• What you are asked to do: Your answer should be the exact lines of the data below from the one containing "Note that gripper" through the one containing "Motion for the"; please include nothing else.
----
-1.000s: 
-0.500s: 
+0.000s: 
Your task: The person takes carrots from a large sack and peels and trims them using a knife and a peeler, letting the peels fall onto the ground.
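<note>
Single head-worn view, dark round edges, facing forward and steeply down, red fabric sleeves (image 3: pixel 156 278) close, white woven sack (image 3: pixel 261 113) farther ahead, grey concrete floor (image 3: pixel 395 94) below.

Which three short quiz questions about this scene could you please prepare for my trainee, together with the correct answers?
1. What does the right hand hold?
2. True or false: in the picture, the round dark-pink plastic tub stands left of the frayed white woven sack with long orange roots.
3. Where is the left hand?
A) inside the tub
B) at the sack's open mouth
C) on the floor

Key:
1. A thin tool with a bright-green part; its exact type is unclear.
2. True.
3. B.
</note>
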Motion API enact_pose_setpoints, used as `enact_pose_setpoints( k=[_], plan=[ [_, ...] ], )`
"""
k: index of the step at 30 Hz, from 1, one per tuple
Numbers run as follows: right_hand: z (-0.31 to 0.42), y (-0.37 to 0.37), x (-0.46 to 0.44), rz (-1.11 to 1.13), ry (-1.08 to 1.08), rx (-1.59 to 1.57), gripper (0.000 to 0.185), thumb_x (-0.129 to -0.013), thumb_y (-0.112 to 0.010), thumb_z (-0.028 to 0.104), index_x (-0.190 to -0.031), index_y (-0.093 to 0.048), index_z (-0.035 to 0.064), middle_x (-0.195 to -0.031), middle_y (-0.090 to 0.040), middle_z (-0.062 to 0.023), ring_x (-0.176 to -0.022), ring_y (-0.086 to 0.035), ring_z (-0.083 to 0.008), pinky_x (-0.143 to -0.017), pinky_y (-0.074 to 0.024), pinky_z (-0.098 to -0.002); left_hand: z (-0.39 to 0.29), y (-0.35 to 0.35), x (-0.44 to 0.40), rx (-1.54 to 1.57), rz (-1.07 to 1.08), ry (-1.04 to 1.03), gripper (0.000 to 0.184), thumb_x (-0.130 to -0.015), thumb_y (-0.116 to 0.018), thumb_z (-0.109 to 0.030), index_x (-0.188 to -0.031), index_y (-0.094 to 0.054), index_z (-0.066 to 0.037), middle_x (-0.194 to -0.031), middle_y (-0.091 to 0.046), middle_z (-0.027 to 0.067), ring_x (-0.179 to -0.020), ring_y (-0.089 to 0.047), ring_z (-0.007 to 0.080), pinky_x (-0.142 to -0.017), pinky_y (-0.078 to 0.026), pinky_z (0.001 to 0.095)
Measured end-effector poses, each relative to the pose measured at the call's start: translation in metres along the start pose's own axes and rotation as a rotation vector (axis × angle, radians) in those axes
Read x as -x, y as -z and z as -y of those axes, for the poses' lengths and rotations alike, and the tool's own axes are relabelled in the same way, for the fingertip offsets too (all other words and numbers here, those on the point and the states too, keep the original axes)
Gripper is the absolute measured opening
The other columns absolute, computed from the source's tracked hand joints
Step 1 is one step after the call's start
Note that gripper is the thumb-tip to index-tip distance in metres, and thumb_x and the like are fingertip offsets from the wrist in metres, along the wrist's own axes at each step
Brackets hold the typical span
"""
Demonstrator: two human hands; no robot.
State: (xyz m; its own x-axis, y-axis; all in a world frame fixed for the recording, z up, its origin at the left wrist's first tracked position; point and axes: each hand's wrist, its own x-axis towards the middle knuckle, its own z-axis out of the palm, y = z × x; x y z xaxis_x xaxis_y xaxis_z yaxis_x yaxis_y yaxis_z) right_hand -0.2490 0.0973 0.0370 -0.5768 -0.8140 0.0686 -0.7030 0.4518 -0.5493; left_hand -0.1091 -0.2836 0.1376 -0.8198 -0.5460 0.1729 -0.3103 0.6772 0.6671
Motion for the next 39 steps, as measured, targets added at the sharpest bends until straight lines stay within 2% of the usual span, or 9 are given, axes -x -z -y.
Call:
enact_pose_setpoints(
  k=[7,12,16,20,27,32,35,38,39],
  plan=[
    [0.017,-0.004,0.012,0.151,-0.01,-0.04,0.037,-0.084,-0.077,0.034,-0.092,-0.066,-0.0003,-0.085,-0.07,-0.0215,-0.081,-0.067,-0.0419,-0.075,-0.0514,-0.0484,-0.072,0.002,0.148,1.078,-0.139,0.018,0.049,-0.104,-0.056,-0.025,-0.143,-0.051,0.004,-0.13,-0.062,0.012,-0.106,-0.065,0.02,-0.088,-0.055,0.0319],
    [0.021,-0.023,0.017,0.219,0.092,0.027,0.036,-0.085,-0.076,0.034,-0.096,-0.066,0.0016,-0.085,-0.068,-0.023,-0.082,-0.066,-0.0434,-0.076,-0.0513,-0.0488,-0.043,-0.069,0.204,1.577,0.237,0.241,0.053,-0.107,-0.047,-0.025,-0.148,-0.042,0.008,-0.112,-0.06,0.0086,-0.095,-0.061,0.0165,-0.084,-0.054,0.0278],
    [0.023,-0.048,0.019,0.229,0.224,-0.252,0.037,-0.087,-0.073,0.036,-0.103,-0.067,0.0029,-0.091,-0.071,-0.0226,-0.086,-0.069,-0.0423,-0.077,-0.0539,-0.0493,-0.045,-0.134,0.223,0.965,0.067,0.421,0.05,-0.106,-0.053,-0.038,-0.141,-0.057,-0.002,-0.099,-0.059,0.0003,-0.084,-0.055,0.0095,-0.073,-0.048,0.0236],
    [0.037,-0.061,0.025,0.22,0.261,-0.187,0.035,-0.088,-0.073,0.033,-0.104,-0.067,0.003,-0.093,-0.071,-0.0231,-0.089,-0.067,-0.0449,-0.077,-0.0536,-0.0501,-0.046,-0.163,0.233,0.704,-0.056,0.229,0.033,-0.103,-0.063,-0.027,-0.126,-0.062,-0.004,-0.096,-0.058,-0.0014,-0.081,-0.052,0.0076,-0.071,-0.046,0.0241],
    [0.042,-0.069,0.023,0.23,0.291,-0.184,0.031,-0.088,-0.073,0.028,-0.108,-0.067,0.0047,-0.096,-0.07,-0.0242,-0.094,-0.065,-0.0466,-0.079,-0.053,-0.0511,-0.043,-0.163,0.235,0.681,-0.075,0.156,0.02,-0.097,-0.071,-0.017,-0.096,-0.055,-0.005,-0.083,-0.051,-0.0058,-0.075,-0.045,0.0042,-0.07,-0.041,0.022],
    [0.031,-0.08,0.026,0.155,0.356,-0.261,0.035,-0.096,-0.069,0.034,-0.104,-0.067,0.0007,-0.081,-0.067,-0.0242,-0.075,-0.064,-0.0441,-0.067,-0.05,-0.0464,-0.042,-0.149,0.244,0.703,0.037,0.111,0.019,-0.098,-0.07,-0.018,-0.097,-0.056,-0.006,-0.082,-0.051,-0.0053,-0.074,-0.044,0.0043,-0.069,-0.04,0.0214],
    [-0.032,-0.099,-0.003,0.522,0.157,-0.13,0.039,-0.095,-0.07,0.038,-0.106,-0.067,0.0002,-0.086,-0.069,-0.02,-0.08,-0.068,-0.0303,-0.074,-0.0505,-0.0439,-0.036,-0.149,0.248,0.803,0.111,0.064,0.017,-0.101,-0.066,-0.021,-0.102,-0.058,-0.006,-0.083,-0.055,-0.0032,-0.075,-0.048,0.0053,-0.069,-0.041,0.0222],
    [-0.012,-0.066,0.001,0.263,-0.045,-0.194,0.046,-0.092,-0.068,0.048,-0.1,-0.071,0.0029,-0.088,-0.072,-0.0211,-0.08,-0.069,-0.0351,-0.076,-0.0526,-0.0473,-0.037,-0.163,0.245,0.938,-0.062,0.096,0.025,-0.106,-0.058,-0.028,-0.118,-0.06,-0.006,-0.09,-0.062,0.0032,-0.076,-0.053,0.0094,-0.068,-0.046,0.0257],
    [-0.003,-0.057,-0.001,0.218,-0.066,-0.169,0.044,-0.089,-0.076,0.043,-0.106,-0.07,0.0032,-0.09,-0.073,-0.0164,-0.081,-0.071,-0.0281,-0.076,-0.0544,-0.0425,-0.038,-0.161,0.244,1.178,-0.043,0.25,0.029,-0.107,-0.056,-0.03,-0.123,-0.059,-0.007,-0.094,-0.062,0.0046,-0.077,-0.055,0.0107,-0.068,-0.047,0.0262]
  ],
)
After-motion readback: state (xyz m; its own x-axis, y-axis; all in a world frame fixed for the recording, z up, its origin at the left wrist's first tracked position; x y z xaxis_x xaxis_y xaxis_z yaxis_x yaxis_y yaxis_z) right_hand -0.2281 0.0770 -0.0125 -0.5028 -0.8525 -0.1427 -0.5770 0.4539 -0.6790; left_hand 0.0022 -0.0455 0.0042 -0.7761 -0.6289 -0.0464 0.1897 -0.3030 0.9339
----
• Response box:
Note that gripper is the thumb-tip to index-tip distance in metres, and thumb_x and the like are fingertip offsets from the wrist in metres, along the wrist's own axes at each step
Brackets hold the typical span
"""
Demonstrator: two human hands; no robot.
State: (xyz m; its own x-axis, y-axis; all in a world frame fixed for the recording, z up, its origin at the left wrist's first tracked position; point and axes: each hand's wrist, its own x-axis towards the middle knuckle, its own z-axis out of the palm, y = z × x; x y z xaxis_x xaxis_y xaxis_z yaxis_x yaxis_y yaxis_z) right_hand -0.2490 0.0973 0.0370 -0.5768 -0.8140 0.0686 -0.7030 0.4518 -0.5493; left_hand -0.1091 -0.2836 0.1376 -0.8198 -0.5460 0.1729 -0.3103 0.6772 0.6671
Motion for the next 39 steps, as measured, targets added at the sharpest bends until straight lines stay within 2% of the usual span, or 9 are given, axes -x -z -y.

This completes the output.